The south - The Irish Free state as it became known initially - was very much opposed to partition, he notes in the book.
“They were also annoyed by the treatment of Catholics in Belfast forced out of their jobs and homes.So they instituted a trade boycott which meant that merchandise which was going to the north was hijacked by armed IRA men and the goods destroyed or turned back and the banks with Ulster currency were boycotted.”
Sinn Fein was the predominant party in the fledgling state at the time and the IRA was a paramilitary organisation - and later became a state force.
“Loyalists had a counter boycott with mixed success - on goods coming from the south into the north by the Ulster Trade Defence Association - it was quite funny because they also tried to stop people in Belfast drinking Guinness.”
With leading political figures here variously warning of either republican or loyalist violence in relation to an EU customs border, he says there are “lots of interesting comparisons there” today.

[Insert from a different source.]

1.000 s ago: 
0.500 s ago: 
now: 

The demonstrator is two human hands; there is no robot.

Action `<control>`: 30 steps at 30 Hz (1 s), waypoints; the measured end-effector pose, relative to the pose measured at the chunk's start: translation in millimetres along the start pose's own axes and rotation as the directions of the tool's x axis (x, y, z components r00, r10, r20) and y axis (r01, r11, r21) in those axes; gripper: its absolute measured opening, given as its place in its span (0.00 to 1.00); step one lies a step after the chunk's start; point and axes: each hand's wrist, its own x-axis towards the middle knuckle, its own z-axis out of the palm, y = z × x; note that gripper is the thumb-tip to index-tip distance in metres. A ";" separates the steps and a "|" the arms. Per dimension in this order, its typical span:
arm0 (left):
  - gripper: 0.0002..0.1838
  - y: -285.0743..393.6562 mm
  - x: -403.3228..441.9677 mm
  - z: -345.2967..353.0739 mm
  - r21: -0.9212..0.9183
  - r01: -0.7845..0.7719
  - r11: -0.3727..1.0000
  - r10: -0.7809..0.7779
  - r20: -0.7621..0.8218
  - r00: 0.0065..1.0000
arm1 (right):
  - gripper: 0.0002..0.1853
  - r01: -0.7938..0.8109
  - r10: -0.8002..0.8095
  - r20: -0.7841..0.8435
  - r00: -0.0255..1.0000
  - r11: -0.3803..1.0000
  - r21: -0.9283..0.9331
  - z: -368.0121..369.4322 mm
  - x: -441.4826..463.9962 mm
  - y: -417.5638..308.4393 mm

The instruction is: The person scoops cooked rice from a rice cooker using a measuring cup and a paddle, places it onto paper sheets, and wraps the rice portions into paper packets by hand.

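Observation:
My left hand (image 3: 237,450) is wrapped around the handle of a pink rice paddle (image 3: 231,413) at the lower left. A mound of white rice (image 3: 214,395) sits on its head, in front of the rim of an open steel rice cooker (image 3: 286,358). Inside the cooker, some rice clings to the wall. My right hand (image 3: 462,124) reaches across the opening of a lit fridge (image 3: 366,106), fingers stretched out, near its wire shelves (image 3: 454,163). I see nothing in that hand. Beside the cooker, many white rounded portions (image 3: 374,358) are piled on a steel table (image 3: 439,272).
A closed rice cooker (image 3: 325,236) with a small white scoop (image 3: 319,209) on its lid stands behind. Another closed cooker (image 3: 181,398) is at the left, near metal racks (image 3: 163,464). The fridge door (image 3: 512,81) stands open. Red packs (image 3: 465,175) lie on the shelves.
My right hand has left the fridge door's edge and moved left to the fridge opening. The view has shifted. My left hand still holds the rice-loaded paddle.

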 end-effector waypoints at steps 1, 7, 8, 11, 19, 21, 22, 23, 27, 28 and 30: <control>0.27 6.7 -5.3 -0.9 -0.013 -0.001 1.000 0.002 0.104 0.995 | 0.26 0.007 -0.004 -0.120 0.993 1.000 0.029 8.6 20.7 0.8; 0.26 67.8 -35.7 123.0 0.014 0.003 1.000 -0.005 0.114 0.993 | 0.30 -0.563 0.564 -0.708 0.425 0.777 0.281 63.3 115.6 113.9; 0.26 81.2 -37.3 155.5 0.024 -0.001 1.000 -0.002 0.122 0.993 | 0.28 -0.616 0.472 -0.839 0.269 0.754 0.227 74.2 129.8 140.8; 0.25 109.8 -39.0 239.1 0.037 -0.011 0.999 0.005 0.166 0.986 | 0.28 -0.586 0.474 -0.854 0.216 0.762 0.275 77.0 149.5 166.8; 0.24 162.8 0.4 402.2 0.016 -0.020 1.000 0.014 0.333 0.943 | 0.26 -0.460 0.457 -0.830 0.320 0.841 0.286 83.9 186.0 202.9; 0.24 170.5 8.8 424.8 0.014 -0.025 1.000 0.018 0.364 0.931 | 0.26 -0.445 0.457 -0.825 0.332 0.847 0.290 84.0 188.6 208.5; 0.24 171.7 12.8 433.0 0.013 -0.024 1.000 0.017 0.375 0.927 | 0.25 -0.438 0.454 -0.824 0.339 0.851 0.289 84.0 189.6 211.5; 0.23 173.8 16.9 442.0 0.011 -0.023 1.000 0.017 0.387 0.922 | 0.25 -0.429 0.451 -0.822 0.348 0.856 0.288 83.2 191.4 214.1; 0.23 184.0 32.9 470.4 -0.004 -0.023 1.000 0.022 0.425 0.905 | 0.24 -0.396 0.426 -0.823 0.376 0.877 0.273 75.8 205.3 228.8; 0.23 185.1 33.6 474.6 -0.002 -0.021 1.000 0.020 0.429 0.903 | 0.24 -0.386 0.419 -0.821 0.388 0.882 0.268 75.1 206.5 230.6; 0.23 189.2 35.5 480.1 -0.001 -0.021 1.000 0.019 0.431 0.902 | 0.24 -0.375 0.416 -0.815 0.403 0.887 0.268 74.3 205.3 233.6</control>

Quite a lot more Catholics than protestants died - Belfast was about two thirds Protestant and yet two thirds of the fatalities were Catholics.
“So basically twice as many Catholics died as Protestants in the violence particularly in Belfast.”
However he rejects any suggestion it was a pogrom and notes that many Protestant owned businesses, as well as schools and cinemas were burned to the ground.
“The old saying is that history repeats itself - it certainly does as far as Northern Ireland is concerned.
“I do talk in the book about the violence in the rest of Ireland at that time.”
He believes much of the violence in Irish history is due to fear of oppression or extermination by the other side.
“That is right. Most people in the north - it was in the pages of all the loyalist newspapers - were only too aware of the deaths of serving police officers in the south - many of them from Ulster.
“What was happening in the rest of Ireland was actually impacting directly on them in Ulster even though it was far away.
“The importance of this historical context is great. I do try to make that clear in the book.”
But factors north and south would leach away the strength of the violence, at least for a time.
The outbreak of civil war in the summer of 1922 in the south and Prime Minister James Craig introducing special powers legislation and internment ended the violence in Ulster at that time.
“The IRA were basically beaten because any of them who were still around who had not been interned went to fight in the civil war for one side or the other. And the south lost interest in the north because they had their own war to focus on. So what happened in the south had a massive impact on what happened in the north both before the Trouble in the north broke out - and even after it ended.”
:: A Difficult Birth, The Early Years of Northern Ireland 1920-25 is available from Waterstones, online and from publisher Eastwood Books Dublin, price £21.95.